Opinion writer

I think we have to go all out. I think this situation absolutely requires a really futile and stupid gesture be done on somebody’s part!” — Otter, from 1978’s “Animal House

I confess that, for months now, I’ve thought a Republican primary challenge to President Trump would be “a really futile and stupid gesture,” of the type that the Delta House ringleader, exhorted his fraternity brothers to undertake after they’d been banished from campus.

Doesn’t every poll show that members of the Republican Party overwhelmingly support Trump? Didn’t the recent midterm elections show there is not much advantage in putting space between yourself and Trump if you want a future in the Republican Party? Well, yes and yes. But like Otter said, sometimes a situation “absolutely requires” a seemingly hopeless gesture. There are a bunch of reasons as to why I’ve come around to the view that Republicans need one of those gestures right about now.

A primary challenge to Trump would be quite helpful if the goal is to make certain he’s not reelected in 2020.

First, there is little downside to the effort. The worst that can happen is what is entirely expected — Trump would win. While there might be downside to the person challenging Trump, a primary opponent isn’t likely to take Trump on if he’s concerned about playing it safe and husbanding his or her popularity. The primary challenger, if you will, acts like the horse who jumps out to the lead, wears down the favorite and allows his stablemate to come from behind for the victory. And sometimes, the lead horse might actually win. Who’d do this? Maybe someone who already has a job (e.g., Mitt Romney, the Utah senator-elect), or doesn’t need one (e.g., a retired government official), or just thinks it’s the right thing to do (outgoing Arizona Sen. Jeff Flake?). Whoever it is, the person needs to be of sufficient stature to stand up to Trump and able to ridicule and provoke him.

Second, primaries against a sitting president are funny things. Eugene McCarthy didn’t beat President Lyndon B. Johnson in New Hampshire in 1968; he lost to Johnson by 6 points. But it was a moral victory that sent a collective shudder through the Democratic Party and the White House, prompting Robert F. Kennedy to enter the race and leading to Johnson’s withdrawal a few weeks later. Put differently, you never know what will happen in a dynamic race and what the prospect of losing may have on an unpopular, besieged incumbent president.

Third, this week has reminded us that Trump cannot handle the pressure of special counsel Robert S. Mueller III breathing down his neck, coupled with the prospect of congressional scrutiny. Imagine if Mueller indicts Donald Trump Jr. or proves that Trump aide Roger Stone was plotting with WikiLeaks chief Julian Assange. Think about what Trump will do in the event of a damning Mueller report. It’s not out of the question that he will “lose it” — really lose it — and do something that convinces even Republicans he cannot hold up for a campaign, let alone a second term. He might try pardoning everyone in sight and/or leave, demanding that Vice President Pence pardon them all. We’ll see what happens, as Trump likes to say.

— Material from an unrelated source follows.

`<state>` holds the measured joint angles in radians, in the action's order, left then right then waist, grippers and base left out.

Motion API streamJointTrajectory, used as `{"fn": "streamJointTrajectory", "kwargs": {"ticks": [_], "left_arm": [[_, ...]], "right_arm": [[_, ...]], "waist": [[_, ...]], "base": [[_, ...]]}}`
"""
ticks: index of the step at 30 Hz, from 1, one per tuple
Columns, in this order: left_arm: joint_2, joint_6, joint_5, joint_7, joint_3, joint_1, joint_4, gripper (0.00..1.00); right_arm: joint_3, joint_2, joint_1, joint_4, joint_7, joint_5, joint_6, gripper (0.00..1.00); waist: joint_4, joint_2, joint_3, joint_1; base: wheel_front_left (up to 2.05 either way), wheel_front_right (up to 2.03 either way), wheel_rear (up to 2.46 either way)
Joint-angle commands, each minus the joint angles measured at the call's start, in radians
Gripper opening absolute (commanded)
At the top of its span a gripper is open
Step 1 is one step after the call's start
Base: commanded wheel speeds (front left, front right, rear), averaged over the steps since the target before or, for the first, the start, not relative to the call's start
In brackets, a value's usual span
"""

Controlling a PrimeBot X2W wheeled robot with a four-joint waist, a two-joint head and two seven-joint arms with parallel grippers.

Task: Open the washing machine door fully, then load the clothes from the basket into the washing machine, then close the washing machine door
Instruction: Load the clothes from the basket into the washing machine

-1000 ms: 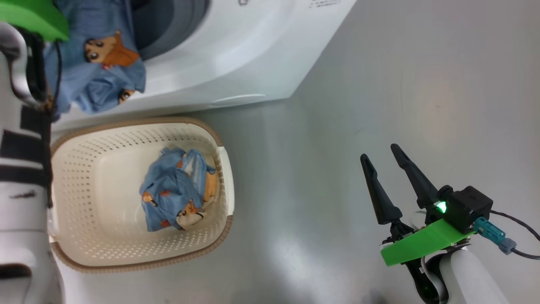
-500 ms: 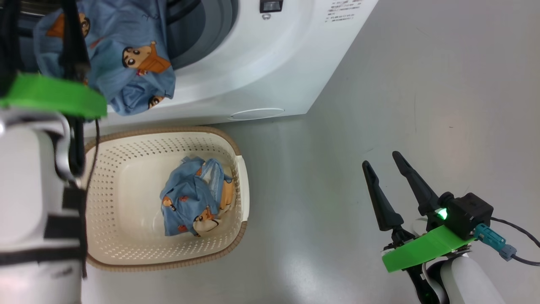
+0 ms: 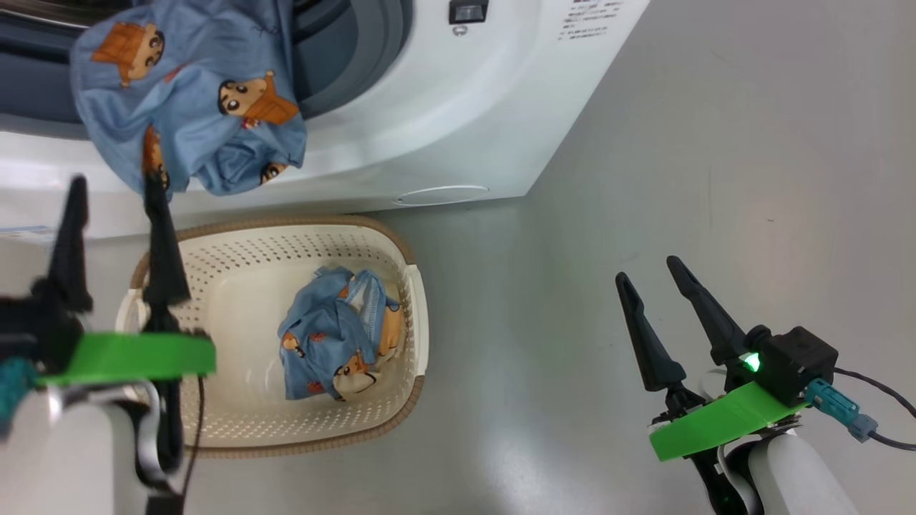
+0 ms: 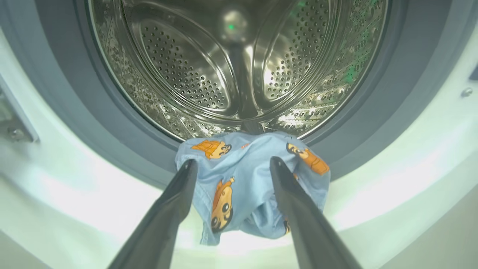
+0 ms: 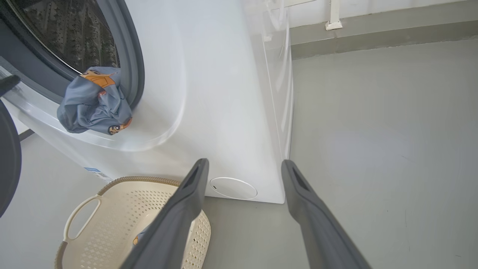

Fourth, a primary run doesn’t preclude a third-party run by a different candidate, most likely a moderate candidate in the event Trump wins the GOP nomination. Ohio Gov. John Kasich, visiting in New Hampshire, explained the ideal circumstances for such a run. My colleague David Weigel writes, “Kasich was speculating on what it would take to break the two-party system wide open. He imagined a 2020 matchup between Trump and a left-wing Democrat that would create ‘a vast ocean between the parties.’ ” The decision to mount a third-party run could wait until after both parties pick their nominee; but if Trump falters in the primary, nothing would stop Kasich (or anyone else) from entering the race. (For now, Kasich occupies an enviable position. A non-candidate with high name ID can continue to criticize Trump and urge his fellow Republicans to hold Trump accountable for his rhetoric and actions.)

In short, those fearful of a second Trump term should welcome any and all chances to knock him out before the general election. If he, nevertheless, makes it to the general election, either a moderate Democrat or a third-party centrist would likely have the best chance of beating him.

You see, running against Trump in a primary may not be so futile or stupid after all.